The film is full of Richard Rush touches. Shots in mirrors or through glass or water to heighten the sense of not everything is as it seems or that reality is somehow out of kilter. He also gets decent performances out of his supporting cast, even if they're given caricatures of neuroses rather than characters to play in the somewhat shallow screenplay of Matthew Chapman and Billy Ray. Rush, however, has some difficulties opening the film up. Many scenes feel very stagy, as if the film was realized as a stage piece for small cast and unit set (in the vein of the Sondheim/Furth Getting Away With Murder) and then reconsidered for film as an afterthought. There's also a little too much reliance on clichés such as thunderstorms and scary music to punctuate scenes.

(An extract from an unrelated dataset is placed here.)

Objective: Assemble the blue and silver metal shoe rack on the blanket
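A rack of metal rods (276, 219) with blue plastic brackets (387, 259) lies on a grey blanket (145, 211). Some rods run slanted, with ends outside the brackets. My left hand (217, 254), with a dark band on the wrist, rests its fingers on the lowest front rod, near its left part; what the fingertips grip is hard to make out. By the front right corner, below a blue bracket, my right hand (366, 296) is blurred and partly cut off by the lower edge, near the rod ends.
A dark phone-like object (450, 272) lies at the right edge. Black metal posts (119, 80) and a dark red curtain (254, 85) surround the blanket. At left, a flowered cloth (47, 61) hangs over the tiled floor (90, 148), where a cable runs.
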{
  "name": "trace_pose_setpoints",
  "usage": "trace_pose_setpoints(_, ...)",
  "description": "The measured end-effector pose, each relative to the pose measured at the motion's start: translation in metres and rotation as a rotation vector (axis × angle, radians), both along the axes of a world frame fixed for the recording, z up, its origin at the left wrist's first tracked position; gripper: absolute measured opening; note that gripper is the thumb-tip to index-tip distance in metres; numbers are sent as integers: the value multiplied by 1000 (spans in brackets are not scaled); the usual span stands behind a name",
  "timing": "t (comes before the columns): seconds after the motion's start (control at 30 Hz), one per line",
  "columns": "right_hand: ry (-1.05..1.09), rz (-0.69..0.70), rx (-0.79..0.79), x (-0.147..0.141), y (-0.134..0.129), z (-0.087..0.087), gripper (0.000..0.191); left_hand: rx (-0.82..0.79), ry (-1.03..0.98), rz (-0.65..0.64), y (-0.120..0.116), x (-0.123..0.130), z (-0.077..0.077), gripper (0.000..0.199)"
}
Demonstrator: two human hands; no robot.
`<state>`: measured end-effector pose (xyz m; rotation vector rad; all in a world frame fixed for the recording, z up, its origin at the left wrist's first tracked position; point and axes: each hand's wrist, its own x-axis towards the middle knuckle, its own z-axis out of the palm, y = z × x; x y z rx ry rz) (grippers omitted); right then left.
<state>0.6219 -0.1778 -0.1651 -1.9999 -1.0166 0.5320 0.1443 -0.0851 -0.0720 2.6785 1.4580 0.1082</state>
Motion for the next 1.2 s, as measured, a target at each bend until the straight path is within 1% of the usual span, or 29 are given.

The film ultimately fails to be more than junk due to a crucial piece of miscasting. Jane March's mysterious Rose has multiple roles to play, both in the film and in the plot, and, for the film to work, she must be unrecognizable and believable. She's neither. Most viewers will spot the trick upon which the plot hinges fifteen minutes into the film robbing it of much of its punch. She isn't helped by Willis, who's in his somnambulistic mode here. He seems to drift through scene after scene, looking like he'd rather be on the ranch in Idaho.

The ultimate plot, when all the revelations are made, is completely preposterous but that's one of the joys of this type of junk film making. It's fun to stay one step ahead of the screenplay and argue about the mistakes. There's enough energy and visual style to keep you from falling asleep, not to mention those infamous sex scenes. Then there's Kevin J. O'Connor, Brad Dourif, and Lesley Ann Warren busy trying to steal scenes from each other each time the therapy group convenes. I think Kevin, with his whiny voice and eye rolling, wins.

Revolver fellating. Post modern Malibu house. Gratuitous snake in mailbox. Naked Bruce Willis. Naked Jane March. No naked Scott Bakula. Handcrafted bedstead. Gratuitous lesbian subplot. Gratuitous S&M paintings. Dueling nail gun. Severe gender dysphoria.